Cynthia venait le retrouver vers une heure et le ramenait chez sa mère pour le lunch. Un jour, il allait ranger ses ustensiles, quand il aperçut une chevelure rousse qui se détachait comme une flamme sur le bitume du pavé de bois. C’était une femelle qui marchait, obèse, en se dandinant lourdement, le ventre en avant comme si elle était enceinte; et son visage rappelait celui de Rosemary. Il lui ressemblait comme vous ressemble votre image dans un miroir déformant qui vous élargit et vous rapetisse, fait de vous un de ces «péchés capitaux» dont Georges sentait de plus en plus le pathétique.

Elle s’approchait. Il voulut sortir de son fiacre et s’assurer que ce fût bien elle, sa Rosie… Etait-ce Rosemary, cela?

Sa langue se sécha, sa gorge se contracta, ses mains se mouillèrent. L’avait-il oubliée? Etait-elle ainsi?

Sur le trottoir, ses jambes flageolèrent.

– Cela, cela…? et mes souvenirs alors? – se demandait-il à lui-même; il se fit, de la portière, un écran, et suivit du regard, jusqu’à ce quelle disparût, cette mendiante, cette marchande d’allumettes sous un chapeau de plumes comme en portent les balayeuses. Rosie avait perdu les derniers traits de sa jeunesse, tout vestige de sa parisienne coquetterie; ses joues se gonflaient en des bouffissures d’ivrognesse: – Elle boit! Et c’est cela la mère de James!

Il s’excita pour la haïr… Puis se raisonna un peu.

Ses jambes le portaient déjà mieux; il ne tarda point à analyser ses sentiments, et dut enfin s’avouer que cette apparition ne lui causait déjà plus de trouble. Il s’en voulut d’être si insensible, ne pouvant admettre qu’une femme pour laquelle il aurait renoncé à sa peinture même, que Rosie, la mère de son enfant, ne fût plus rien pour lui qu’une passante sur un pont.

Il se rappela le poignant sonnet et le dessin de Rossetti Found! (Trouvée!)

Etait-ce la peur qu’elle vînt à lui qui lui avait fait battre le cœur, la minute d’avant? La peur? Oui, la peur sans doute; oh! il avait beau se monter, il ne sentait pour elle que de l’indifférence. Indifférence! Si ç’eût été de la haine! Il aurait fallu la haïr… Et il la regardait impassiblement, la jugeait, ne pouvait même pas la mépriser! Elle lui semblait grotesque, et il se demandait si elle n’avait pas toujours été telle qu’aujourd’hui.

– Voilà celle que j’ai aimée, comme j’ai aimé maman!

Tout ce qu’il avait prêté de noblesse et de générosité à sa maîtresse, était là, comme des sanies sur cette misérable face de sorcière, avec son nez rouge, sa bouche molle, une raccrocheuse du Strand, une buveuse de whisky…

Cynthia venait d’acheter des violettes, elle rejoignit Georges qui s’était assis de nouveau au fond du cab; la boîte de couleurs n’était pas encore fermée.
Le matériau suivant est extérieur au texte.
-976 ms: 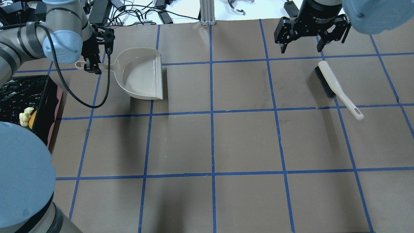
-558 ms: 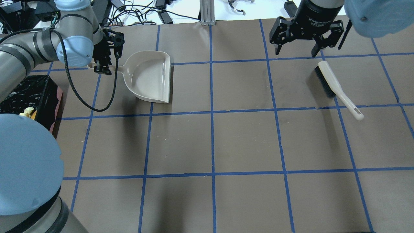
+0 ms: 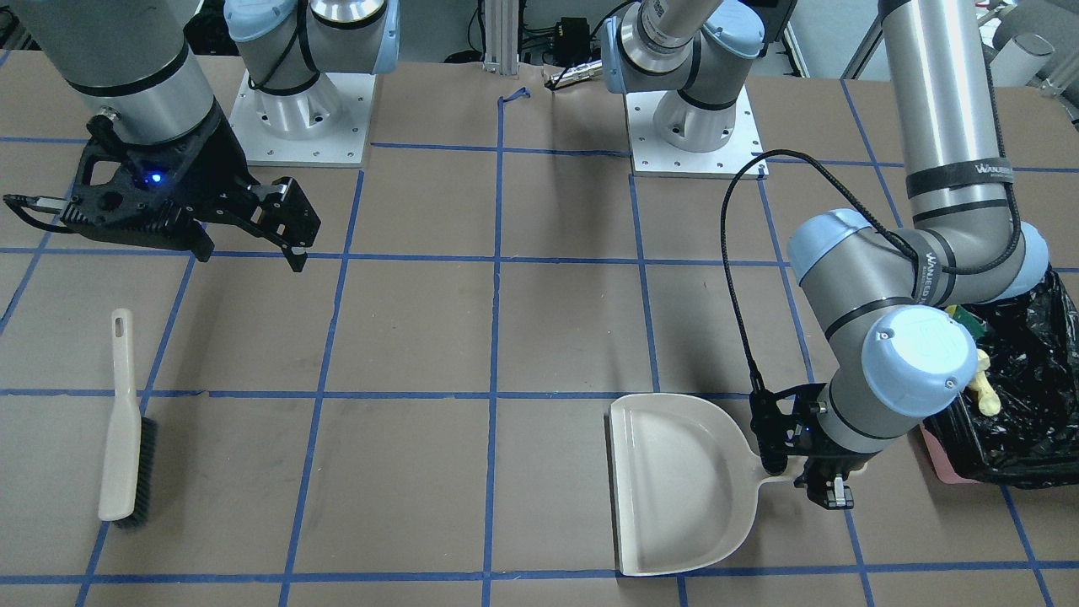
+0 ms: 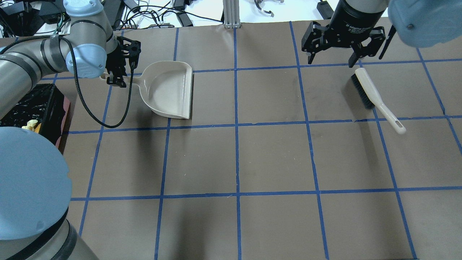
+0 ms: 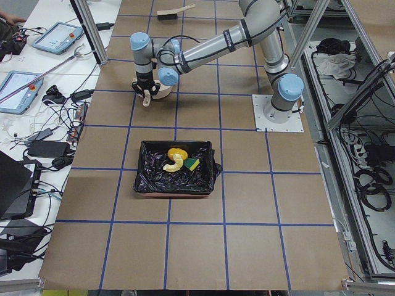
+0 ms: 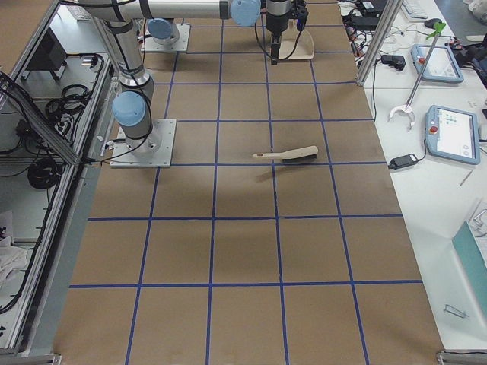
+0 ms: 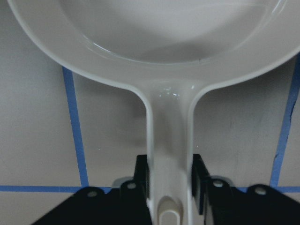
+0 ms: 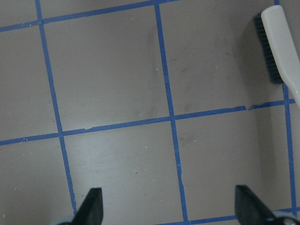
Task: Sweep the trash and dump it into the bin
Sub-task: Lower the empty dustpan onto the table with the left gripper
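Robot lab: teach pendants [image 5: 58, 37], cables [image 4: 151, 17].

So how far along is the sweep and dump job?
Done: all three trash pieces lie in the bin. In hand: the left gripper holds the empty dustpan by its handle. Left: likely just setting it down; the brush lies free, right gripper open nearby.

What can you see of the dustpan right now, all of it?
The dustpan is one piece of glossy beige plastic: a shallow scoop with raised curved walls, a straight open lip and a narrow handle with a hang hole near its end. It is empty. The left tool is shut on the handle, one finger on each side. The lip faces the middle of the table. Whether the pan rests on it or hangs just above, I cannot tell.
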Action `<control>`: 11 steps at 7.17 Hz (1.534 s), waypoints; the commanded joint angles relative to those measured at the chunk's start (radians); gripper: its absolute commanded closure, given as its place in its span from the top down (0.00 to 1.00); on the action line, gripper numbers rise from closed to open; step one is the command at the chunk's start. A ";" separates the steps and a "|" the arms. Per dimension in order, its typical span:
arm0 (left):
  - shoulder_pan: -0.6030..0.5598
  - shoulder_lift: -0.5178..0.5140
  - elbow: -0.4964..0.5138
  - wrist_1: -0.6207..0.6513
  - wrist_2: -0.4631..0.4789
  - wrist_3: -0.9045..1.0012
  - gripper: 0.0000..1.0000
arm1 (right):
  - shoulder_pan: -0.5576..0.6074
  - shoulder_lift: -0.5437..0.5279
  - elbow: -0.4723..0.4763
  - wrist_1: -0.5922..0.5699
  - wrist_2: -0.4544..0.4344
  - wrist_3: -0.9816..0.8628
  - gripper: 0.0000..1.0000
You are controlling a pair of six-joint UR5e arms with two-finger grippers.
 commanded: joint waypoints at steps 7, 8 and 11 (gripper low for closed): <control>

Il méditait.

– Ne venez-vous pas luncher, dear?.. Lunch time!

Georges paraissait si distrait que Cynthia fit un tour, puis elle revint, l’aida à plier bagage. Il s’excusa pour le lunch, se dit fatigué et rentra chez lui.

Une subite envie lui était venue d’aller à Beaumont comparer une fois de plus les traits de l’enfant avec les siens. Il avait une terreur d’avoir un jour peut-être et trop tard, à le renier.

A côté de Beaumont College, était la villa d’un musicien amateur, fils de banquier; Sir Cyril Edwards, le critique d’art, y passait des week ends avec ce Julius de Campo: depuis Oxford une de ces liaisons que le temps rend plus étroites et fait admettre en Angleterre comme une amitié de vieilles filles. De Campo, converti au catholicisme depuis l’époque où Beardsley avait abjuré le protestantisme, suivait les exercices religieux à Beaumont, et recevait chez lui des ecclésiastiques de toutes nationalités avec des comédiens et des virtuoses…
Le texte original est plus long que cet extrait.